UPDATE: Graphic here. The 10 per cent shift from Labor to “someone else” on the question of best party to handle the environment is interesting – but then so is Peter Garrett’s 45-33 lead over Malcolm Turnbull. Note the spike in support for Garrett among the 35-49 age group that grew up with Midnight Oil on the radio.

UPDATE 2: Possum Comitatus in Crikey:

This week’s Newspoll figures have the problem of slightly undervaluing the preference flows the ALP receives from the minor parties, meaning that it’s more likely than not that the next Newspoll will probably fix that up. These slight rounding problems and sampling volatility of the minor parties all come out in the wash over a few polls. When you combine that with the ALP primary looking rock solid at 47/48, it’s almost expected that in the next poll or two, the two party preferred headline figure will show the ALP increasing its lead – simply as a result of the high ALP primary vote combining with this minor party sampling error and rounding issues.
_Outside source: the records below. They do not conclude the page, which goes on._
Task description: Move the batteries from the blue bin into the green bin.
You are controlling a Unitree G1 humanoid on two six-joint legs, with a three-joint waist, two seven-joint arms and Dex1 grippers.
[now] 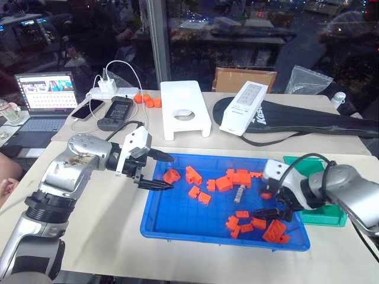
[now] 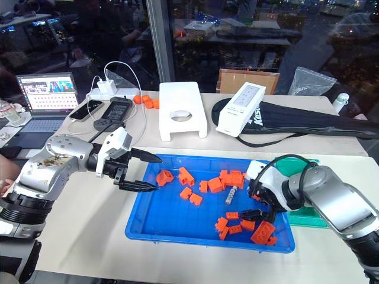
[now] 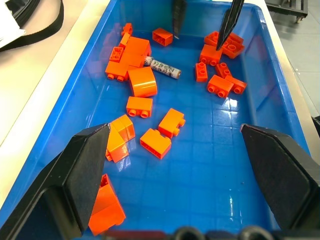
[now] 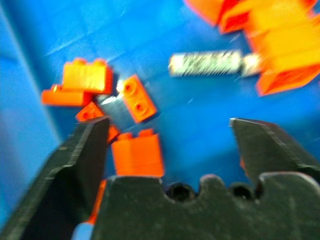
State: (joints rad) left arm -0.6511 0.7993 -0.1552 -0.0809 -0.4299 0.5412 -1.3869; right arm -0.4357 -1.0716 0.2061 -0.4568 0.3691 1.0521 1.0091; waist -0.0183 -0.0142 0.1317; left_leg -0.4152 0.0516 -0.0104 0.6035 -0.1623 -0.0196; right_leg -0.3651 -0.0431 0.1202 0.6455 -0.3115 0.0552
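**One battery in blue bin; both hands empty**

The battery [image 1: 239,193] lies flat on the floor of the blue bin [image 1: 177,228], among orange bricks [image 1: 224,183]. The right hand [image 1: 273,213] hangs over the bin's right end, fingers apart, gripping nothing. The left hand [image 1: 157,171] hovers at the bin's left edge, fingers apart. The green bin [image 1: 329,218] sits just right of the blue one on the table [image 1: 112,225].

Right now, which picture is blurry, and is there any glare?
Right wrist view: smeared, battery and bricks soft. Left wrist view: sharp, with lamp glare on the wet-looking blue bin floor. Eye views: window mirrors room lights.
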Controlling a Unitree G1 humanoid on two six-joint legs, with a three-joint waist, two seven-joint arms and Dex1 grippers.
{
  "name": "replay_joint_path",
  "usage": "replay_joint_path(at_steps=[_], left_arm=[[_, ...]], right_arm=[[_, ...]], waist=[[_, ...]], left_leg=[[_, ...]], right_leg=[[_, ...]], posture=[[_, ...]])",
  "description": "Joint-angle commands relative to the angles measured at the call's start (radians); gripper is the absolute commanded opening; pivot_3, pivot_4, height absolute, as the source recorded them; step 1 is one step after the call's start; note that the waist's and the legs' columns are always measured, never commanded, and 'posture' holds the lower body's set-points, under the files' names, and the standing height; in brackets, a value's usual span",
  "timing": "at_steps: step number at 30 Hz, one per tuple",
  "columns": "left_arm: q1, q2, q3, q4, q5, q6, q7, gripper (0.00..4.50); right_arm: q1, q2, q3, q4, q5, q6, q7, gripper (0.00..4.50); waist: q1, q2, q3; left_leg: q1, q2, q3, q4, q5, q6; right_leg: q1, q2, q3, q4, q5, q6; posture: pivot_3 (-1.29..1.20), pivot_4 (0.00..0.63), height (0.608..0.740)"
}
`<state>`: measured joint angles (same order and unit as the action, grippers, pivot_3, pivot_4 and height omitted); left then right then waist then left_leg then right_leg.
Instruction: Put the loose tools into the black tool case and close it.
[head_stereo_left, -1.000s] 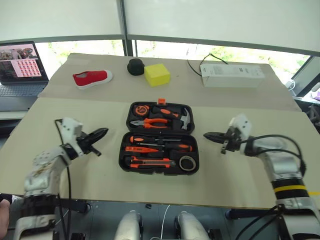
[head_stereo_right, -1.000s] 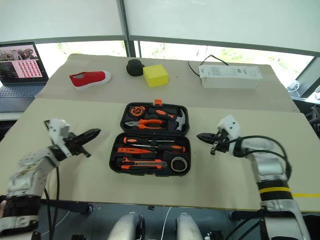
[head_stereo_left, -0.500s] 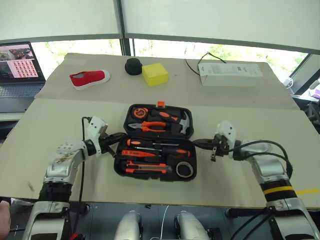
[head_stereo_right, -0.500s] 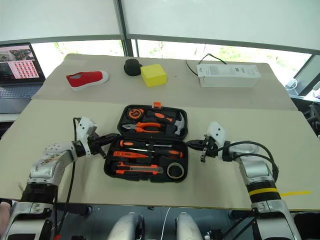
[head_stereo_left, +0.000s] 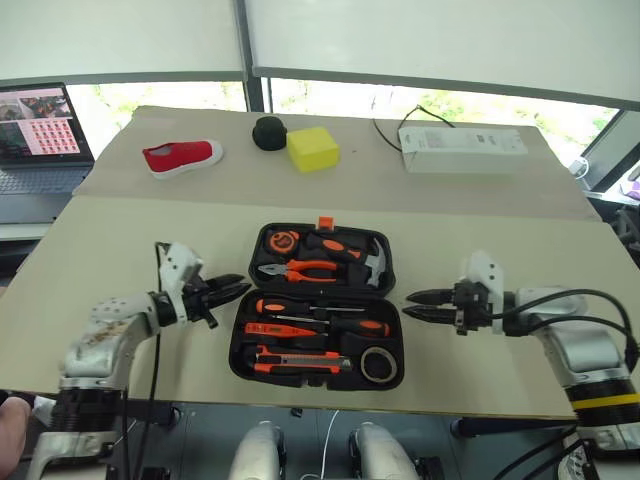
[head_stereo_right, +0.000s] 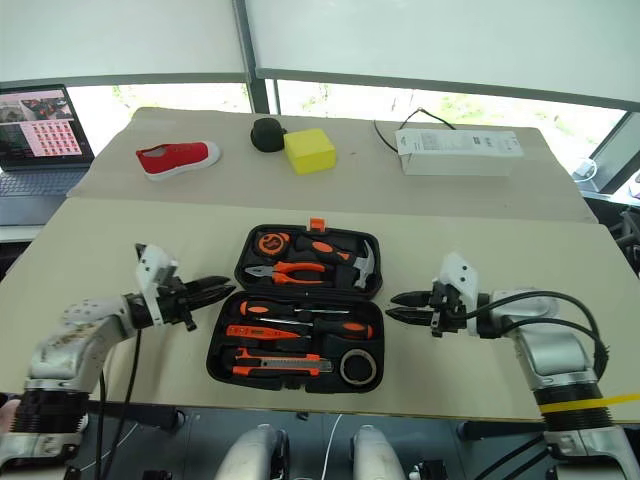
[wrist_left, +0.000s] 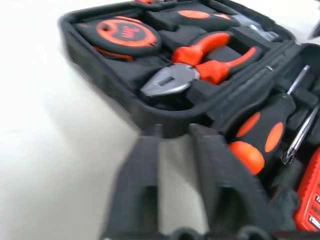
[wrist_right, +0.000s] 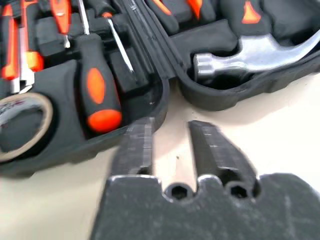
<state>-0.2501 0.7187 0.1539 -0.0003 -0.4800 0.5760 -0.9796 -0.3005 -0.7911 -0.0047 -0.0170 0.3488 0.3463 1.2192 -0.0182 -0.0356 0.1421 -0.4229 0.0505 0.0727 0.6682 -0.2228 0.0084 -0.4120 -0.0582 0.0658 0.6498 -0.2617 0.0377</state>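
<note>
Both tools have pulled back from the black tool case (head_stereo_left: 318, 305) and parted their fingers: the left tool (head_stereo_left: 236, 290) and right tool (head_stereo_left: 420, 304) now hover empty off either side. The case lies open on the surface (head_stereo_left: 130, 240). Inside: two screwdrivers (head_stereo_left: 320, 311), one tester screwdriver (head_stereo_left: 292, 331), one utility knife (head_stereo_left: 300, 359), one tape roll (head_stereo_left: 377, 364), plus pliers (head_stereo_left: 296, 269), hammer (head_stereo_left: 368, 259), tape measure (head_stereo_left: 282, 241).

The laptop (head_stereo_left: 38, 135) at the far left is cut off by the picture's edge. The pictures on its screen are too small to tell. A hand (head_stereo_left: 8, 415) in the lower left corner is mostly cut off. In the left wrist view the black fingers (wrist_left: 140, 190) look blurry.
</note>
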Motion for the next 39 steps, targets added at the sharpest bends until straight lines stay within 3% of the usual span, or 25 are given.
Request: replay_joint_path(at_steps=[1,3,6,9,11,16,26,29,30,32,39], left_arm=[[-0.005,0.128,0.048,-0.101,-0.147,0.276,-0.061,2.82],[-0.058,0.16,0.054,-0.092,-0.187,0.374,-0.045,3.56],[-0.195,0.167,0.009,-0.031,-0.164,0.535,0.056,4.49],[-0.328,0.144,-0.107,0.046,-0.096,0.629,0.119,4.49],[-0.367,0.143,-0.165,0.06,-0.059,0.608,0.122,4.49],[-0.451,-0.001,-0.121,0.175,-0.032,0.625,0.259,4.49],[-0.439,-0.045,-0.125,0.174,-0.031,0.639,0.28,4.49],[-0.468,-0.055,-0.146,0.194,-0.026,0.625,0.264,4.5],[-0.482,-0.058,-0.153,0.2,-0.026,0.626,0.259,3.97],[-0.496,-0.068,-0.169,0.217,-0.021,0.628,0.255,3.28],[-0.423,-0.08,-0.168,0.193,-0.026,0.645,0.26,1.02]], right_arm=[[-0.072,-0.089,-0.049,-0.114,0.121,0.321,-0.033,3.05],[-0.139,-0.138,-0.037,-0.156,0.218,0.652,-0.078,3.72],[-0.273,-0.09,-0.044,-0.167,0.275,0.888,-0.191,4.5],[-0.371,-0.027,0.005,-0.124,0.21,0.937,-0.318,4.5],[-0.378,-0.042,0.063,-0.109,0.148,0.895,-0.355,4.5],[-0.449,0.028,0.102,-0.016,0.111,0.976,-0.46,4.5],[-0.512,0.136,0.082,0.072,0.109,1.06,-0.529,4.5],[-0.535,0.136,0.097,0.144,0.085,1.026,-0.533,3.81],[-0.549,0.136,0.103,0.168,0.083,1.029,-0.53,3.53],[-0.569,0.137,0.133,0.201,0.076,1.031,-0.521,2.72],[-0.592,0.165,0.189,0.274,0.075,1.057,-0.505,0.49]], waist=[[-0.001,0.0,0.0],[0.0,0.002,0.001],[0.007,0.0,0.002],[0.009,-0.001,0.003],[0.01,-0.001,0.003],[0.015,-0.001,0.003],[0.005,-0.001,0.003],[0.007,-0.001,0.003],[0.007,-0.001,0.003],[0.007,-0.001,0.003],[0.005,-0.001,0.003]], left_leg=[[0.0,0.0,0.0,0.0,0.0,0.0],[0.0,0.0,-0.002,0.0,0.0,0.0],[0.001,0.0,-0.005,0.0,0.0,0.0],[0.001,-0.001,-0.005,0.001,0.001,0.0],[0.0,-0.002,-0.005,0.002,0.001,0.0],[-0.015,-0.003,-0.003,0.004,0.0,0.001],[-0.017,-0.003,-0.004,0.01,0.0,0.0],[-0.017,-0.003,-0.004,0.01,0.0,0.0],[-0.017,-0.003,-0.004,0.01,0.0,0.0],[-0.017,-0.003,-0.003,0.011,0.001,0.0],[-0.016,-0.003,-0.004,0.01,0.001,0.0]], right_leg=[[0.0,0.0,0.0,0.0,0.0,0.0],[0.0,0.0,0.0,0.001,0.0,0.0],[0.0,-0.001,0.0,0.001,0.0,0.0],[0.002,0.001,-0.001,0.001,0.0,0.0],[0.002,0.0,-0.001,0.0,0.0,0.0],[-0.012,-0.001,-0.001,0.0,0.0,0.001],[-0.014,-0.001,-0.001,0.008,0.0,0.001],[-0.014,-0.001,-0.002,0.008,0.0,0.001],[-0.014,-0.001,-0.001,0.008,0.0,0.001],[-0.014,-0.001,-0.002,0.008,0.0,0.001],[-0.013,-0.001,-0.002,0.009,0.0,0.001]], posture=[[0.0,0.15,0.74],[0.0,0.15,0.74],[0.0,0.15,0.74],[0.0,0.15,0.74],[0.0,0.15,0.74],[0.0,0.15,0.74],[0.0,0.15,0.74],[0.0,0.15,0.74],[0.0,0.15,0.74],[0.0,0.15,0.74],[0.0,0.15,0.74]])
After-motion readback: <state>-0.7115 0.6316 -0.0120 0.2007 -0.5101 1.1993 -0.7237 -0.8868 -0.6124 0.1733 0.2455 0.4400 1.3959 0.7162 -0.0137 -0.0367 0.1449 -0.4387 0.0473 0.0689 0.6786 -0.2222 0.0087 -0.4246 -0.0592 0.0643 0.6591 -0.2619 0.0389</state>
But should that happen, the headlines will undoubtedly scream “Interest Rate Backlash!” as some new 55/45 poll shows the ALP gaining a two point lead from the previous poll, the best poll the government had enjoyed for 12 months, but one which no-one paid attention to because the ponies were on.

Author: William Bowe

William Bowe is a Perth-based election analyst and occasional teacher of political science. His blog, The Poll Bludger, has existed in one form or another since 2004, and is one of the most heavily trafficked websites on Australian politics.

1,268 comments on “Newspoll: 53-47”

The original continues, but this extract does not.